Other stories to chow down on…
Eater released an awesome series called “No Taste Like Home” exploring the roots of iconic American regional dishes. For Los Angeles, Matthew Kang looked at Nobu Matsuhisa’s influence on US perceptions of Japanese food.
For more Michelin hot goss, check out Eater’s “Overheard at Michelin” column, also by Matthew Kang.
How many people does it take to make a potato pizza? Kate Guadagnino gives folks a tangible example of the multiplier effect for The New York Times Style Magazine.
The Benjamin, Bridgetown Roti, Camelia, oh my! There’s a new Infatuation LA Hit List with your name on it.

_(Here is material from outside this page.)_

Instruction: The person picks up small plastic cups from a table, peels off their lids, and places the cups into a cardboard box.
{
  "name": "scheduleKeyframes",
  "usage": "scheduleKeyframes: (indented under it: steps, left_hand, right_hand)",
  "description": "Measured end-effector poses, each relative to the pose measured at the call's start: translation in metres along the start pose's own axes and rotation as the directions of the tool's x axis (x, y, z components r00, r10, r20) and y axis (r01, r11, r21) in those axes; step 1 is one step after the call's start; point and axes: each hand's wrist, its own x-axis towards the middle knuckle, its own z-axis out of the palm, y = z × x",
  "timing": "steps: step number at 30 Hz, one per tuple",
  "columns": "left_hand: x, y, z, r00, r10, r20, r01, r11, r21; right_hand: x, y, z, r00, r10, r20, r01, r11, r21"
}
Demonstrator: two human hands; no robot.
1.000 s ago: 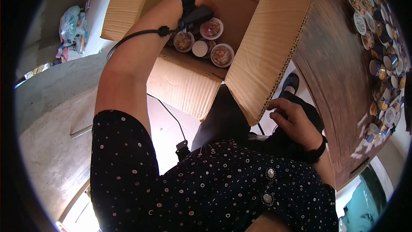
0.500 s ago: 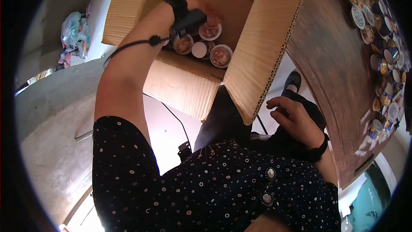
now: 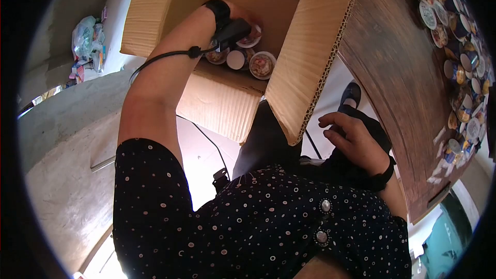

LAist’s Gab Chabran and Yusra Farzan conducted a taste test of Anaheim’s Little Arabia, which has now been added to my to-do list.
This week on The LA Food Podcast…
Father Sal and I break down the 2024 California Michelin Guide additions and discuss other pressing topics like Tim Walz’s dietary habits, Pete Wells’ nihilism, and what regional dishes we would have contributed to Eater’s “No Taste Like Home” series.
We’ve also got Part 2 of our interview with Heather Sperling, co-owner of Botanica in Silver Lake. Heather’s a restaurant owner who has been a very vocal voice in recent conversations on the tough times restaurants have been having. You may have seen her piece in The LA Times breaking down where every cent of a dollar goes once you’ve spent it at a restaurant. In this interview, Heather elaborates on some of the challenges restaurants are facing and what can be done to help.